Por eso fue Indalecio Prieto quien puso en marcha en Euskadi la tradición estatutaria y autonomista, hasta entonces inédita entre nosotros. Porque lo que teníamos desde los siglos inmemoriales para gobernarnos era única y exclusivamente la foralidad, nuestras Juntas Generales y diputaciones forales. El autonomismo fue planta exótica, traída por los catalanes –Cambó– en su visita de 1917, y aprovechada por un PNV autonomista –Comunión Nacionalista era entonces como se llamaba la parte más significativa y mayoritaria del PNV– que se subió al tirón popular del autonomismo para hacerse con la Diputación de Bizkaia por primera vez en la persona de Ramón de la Sota Aburto, el hijo del mecenas que puso al PNV en las instituciones.

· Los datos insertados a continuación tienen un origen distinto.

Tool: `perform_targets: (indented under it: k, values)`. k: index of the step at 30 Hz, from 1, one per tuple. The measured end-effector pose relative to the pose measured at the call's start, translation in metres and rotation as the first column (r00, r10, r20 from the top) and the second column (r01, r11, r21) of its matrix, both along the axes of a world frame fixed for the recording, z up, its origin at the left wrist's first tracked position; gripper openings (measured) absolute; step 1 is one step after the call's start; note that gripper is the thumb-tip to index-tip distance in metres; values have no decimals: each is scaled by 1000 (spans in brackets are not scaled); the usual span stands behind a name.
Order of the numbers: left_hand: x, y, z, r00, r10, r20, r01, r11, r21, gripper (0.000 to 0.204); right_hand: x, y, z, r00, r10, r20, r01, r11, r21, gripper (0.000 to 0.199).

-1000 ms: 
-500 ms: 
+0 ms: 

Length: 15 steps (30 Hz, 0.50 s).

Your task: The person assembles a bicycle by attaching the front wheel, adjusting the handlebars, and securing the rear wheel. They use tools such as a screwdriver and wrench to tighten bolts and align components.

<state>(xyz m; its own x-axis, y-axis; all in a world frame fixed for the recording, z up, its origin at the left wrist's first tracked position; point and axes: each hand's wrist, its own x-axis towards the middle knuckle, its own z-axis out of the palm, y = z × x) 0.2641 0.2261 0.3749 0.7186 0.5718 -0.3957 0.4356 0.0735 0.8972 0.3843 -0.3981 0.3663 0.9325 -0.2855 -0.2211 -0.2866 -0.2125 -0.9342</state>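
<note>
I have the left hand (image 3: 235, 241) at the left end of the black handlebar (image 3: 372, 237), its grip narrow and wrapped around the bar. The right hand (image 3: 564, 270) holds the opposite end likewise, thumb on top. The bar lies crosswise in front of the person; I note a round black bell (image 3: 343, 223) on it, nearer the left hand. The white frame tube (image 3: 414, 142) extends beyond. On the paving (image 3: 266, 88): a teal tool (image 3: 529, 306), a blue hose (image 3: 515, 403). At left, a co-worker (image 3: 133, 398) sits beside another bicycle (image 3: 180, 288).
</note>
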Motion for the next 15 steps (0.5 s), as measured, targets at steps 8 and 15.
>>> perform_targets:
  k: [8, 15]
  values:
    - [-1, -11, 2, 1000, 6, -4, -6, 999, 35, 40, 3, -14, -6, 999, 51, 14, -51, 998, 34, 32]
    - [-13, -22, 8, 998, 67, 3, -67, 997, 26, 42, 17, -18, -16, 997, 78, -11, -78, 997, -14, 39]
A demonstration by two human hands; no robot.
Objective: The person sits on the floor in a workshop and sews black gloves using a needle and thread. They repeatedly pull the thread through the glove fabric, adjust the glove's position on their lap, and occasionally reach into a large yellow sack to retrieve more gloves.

La historia y la política son así: paradójicas, caprichosas, no diré arbitrarias pero sí inesperadas. Hoy el máximo defensor del autonomismo en Euskadi es un PP vasco –el liberalismo foral de siempre– que nunca creyó en el autonomismo. Por su parte, quienes protagonizaron el autonomismo estatutario –socialistas y nacionalistas– siguen con sus intereses contrapuestos de siempre. Los primeros, por disminuir el poder de las diputaciones, y los segundos, por dibujar por etapas su mapa de Euskal Herria.